*** Begin section ***
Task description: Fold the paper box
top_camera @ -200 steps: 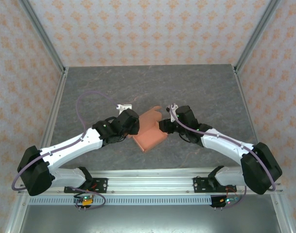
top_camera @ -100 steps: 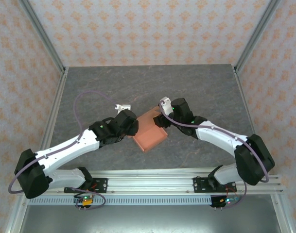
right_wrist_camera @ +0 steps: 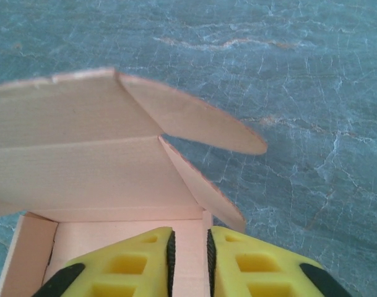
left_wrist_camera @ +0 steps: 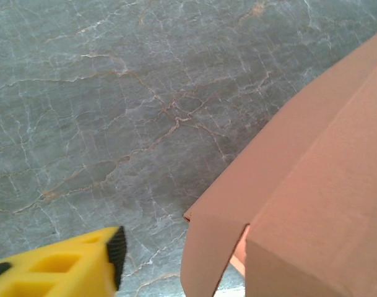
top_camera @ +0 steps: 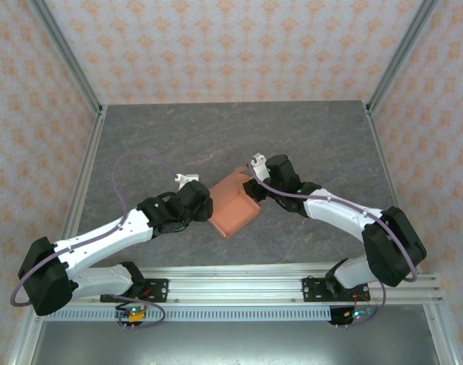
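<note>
The paper box (top_camera: 233,205) is salmon-orange card, partly folded, lying mid-table between both arms. My left gripper (top_camera: 203,204) is at its left edge. In the left wrist view one yellow finger (left_wrist_camera: 83,267) stands well clear of the box's side flap (left_wrist_camera: 213,247); the other finger is hidden, so the jaws are wide apart. My right gripper (top_camera: 252,188) is at the box's far right corner. Its jaws (right_wrist_camera: 188,241) straddle the box's side wall (right_wrist_camera: 204,226) with a narrow gap. The lid (right_wrist_camera: 83,142) stands raised with two curved tabs (right_wrist_camera: 194,124).
The grey marbled table (top_camera: 307,137) has free room behind and to both sides of the box. Patterned walls with metal posts (top_camera: 68,57) enclose it. A rail (top_camera: 231,285) runs along the near edge.
My right gripper moved left onto the box's far right corner and closed down on the wall. My left gripper opened and drew slightly back from the box's left edge.
</note>
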`<control>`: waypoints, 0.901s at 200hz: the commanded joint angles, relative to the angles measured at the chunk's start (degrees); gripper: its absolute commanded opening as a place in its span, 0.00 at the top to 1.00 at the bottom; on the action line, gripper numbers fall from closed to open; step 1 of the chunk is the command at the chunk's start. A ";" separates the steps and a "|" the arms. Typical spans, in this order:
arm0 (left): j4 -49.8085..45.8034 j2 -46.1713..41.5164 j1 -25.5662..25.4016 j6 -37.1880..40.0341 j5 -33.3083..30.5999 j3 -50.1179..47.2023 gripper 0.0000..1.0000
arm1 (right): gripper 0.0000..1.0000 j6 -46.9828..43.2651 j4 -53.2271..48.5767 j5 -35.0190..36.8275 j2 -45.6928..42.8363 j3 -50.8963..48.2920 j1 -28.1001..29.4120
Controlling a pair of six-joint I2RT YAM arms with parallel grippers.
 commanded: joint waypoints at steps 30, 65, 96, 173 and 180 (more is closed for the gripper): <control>-0.75 -1.97 -0.26 -1.02 -0.90 -1.99 0.42 | 0.50 -8.89 -1.84 3.79 -1.25 1.63 -0.01; 0.75 -1.51 -0.50 -1.16 0.11 -2.78 0.49 | 0.49 -14.87 -4.20 -3.04 1.66 4.54 -2.13; 1.29 -1.34 -0.93 -0.68 0.05 -2.74 0.56 | 0.51 -17.63 -2.75 -9.45 4.77 5.67 -2.60; -2.65 -0.74 -0.90 -1.50 -5.87 -1.02 0.86 | 0.93 -5.55 3.07 -2.58 1.51 1.51 -1.09; -2.58 -0.72 -0.96 -1.73 -6.31 -0.72 0.88 | 0.93 -2.85 4.98 -0.15 0.52 0.01 -0.10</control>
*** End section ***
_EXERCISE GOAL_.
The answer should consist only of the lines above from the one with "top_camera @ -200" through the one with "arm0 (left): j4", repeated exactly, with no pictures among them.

_COMPLETED TASK_.
top_camera @ -200 steps: 
top_camera @ -100 steps: 
right_wrist_camera @ +0 steps: 
left_wrist_camera @ +0 steps: 
top_camera @ +0 steps: 
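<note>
The paper box (top_camera: 233,205) is salmon-orange card, partly folded, lying mid-table between both arms. My left gripper (top_camera: 203,204) is at its left edge. In the left wrist view one yellow finger (left_wrist_camera: 83,267) stands well clear of the box's side flap (left_wrist_camera: 213,247); the other finger is hidden, so the jaws are wide apart. My right gripper (top_camera: 252,188) is at the box's far right corner. Its jaws (right_wrist_camera: 188,241) straddle the box's side wall (right_wrist_camera: 204,226) with a narrow gap. The lid (right_wrist_camera: 83,142) stands raised with two curved tabs (right_wrist_camera: 194,124).
The grey marbled table (top_camera: 307,137) has free room behind and to both sides of the box. Patterned walls with metal posts (top_camera: 68,57) enclose it. A rail (top_camera: 231,285) runs along the near edge.
My right gripper moved left onto the box's far right corner and closed down on the wall. My left gripper opened and drew slightly back from the box's left edge.
</note>
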`<control>`: waypoints, 0.901s at 200hz: the commanded joint angles, relative to the angles measured at the chunk's start (degrees); gripper: its absolute commanded opening as a place in its span, 0.00 at the top to 1.00 at the bottom; on the action line, gripper numbers fall from closed to open; step 1 of the chunk is the command at the chunk's start. A ";" separates the steps and a "|" the arms. Typical spans, in this order:
arm0 (left): j4 -49.8085..45.8034 j2 -46.1713..41.5164 j1 -25.5662..25.4016 j6 -37.1880..40.0341 j5 -33.3083..30.5999 j3 -50.1179..47.2023 gripper 0.0000..1.0000

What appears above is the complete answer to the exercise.